• Task instructions
Whenever a line of the material contains the string "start", it should be copied.

• Given material
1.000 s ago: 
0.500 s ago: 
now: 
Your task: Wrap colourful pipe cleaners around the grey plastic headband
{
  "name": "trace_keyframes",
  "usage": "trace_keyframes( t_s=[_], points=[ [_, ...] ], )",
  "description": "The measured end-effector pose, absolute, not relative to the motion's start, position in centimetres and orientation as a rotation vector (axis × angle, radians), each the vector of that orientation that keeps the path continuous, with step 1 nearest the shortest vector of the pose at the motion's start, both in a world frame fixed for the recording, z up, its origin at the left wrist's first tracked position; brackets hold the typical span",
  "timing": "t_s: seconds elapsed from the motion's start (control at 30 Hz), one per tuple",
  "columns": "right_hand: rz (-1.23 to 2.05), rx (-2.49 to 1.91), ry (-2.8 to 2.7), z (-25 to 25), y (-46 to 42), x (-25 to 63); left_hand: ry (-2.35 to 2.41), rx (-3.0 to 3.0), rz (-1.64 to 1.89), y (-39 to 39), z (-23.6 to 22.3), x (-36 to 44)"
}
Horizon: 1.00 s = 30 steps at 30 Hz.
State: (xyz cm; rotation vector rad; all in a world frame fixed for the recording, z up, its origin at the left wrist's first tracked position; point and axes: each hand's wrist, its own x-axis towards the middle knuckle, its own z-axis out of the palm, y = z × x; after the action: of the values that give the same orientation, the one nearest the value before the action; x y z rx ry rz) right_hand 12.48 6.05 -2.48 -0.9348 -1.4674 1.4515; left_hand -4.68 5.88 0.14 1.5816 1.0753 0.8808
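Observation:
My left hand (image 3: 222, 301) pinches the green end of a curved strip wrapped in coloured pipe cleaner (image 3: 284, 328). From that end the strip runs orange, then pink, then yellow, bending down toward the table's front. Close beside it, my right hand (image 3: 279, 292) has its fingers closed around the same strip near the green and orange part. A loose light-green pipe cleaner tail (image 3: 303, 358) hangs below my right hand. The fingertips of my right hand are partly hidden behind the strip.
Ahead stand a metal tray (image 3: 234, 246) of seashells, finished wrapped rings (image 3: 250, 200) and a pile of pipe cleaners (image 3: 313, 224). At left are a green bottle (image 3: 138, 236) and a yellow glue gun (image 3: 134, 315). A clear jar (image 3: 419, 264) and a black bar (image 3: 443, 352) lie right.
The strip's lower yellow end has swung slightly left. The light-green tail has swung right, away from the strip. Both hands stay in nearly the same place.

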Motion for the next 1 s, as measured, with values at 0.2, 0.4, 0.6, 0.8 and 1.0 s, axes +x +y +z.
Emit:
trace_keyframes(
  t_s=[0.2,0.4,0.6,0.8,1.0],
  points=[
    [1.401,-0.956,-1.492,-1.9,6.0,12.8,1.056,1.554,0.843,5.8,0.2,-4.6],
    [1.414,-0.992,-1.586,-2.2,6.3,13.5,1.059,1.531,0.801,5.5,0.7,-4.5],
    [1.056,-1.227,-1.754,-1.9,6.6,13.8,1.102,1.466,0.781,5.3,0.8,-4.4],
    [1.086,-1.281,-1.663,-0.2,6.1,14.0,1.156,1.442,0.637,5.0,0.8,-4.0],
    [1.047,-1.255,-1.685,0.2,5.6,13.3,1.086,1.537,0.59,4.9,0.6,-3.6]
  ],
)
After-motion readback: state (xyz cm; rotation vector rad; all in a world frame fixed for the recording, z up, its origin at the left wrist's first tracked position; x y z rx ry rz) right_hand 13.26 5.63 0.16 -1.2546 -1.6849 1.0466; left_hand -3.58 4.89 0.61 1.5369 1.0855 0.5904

• Task output
  "description": "The measured end-effector pose, absolute, not relative to the motion's start, position in centimetres and orientation as a rotation vector (axis × angle, radians), each the vector of that orientation that keeps the path continuous, with step 1 nearest the shortest vector of the pose at the motion's start, both in a world frame fixed for the recording, z up, its origin at the left wrist's first tracked position; brackets hold the typical span",
  "timing": "t_s: seconds elapsed from the motion's start (control at 30 Hz), one per tuple",

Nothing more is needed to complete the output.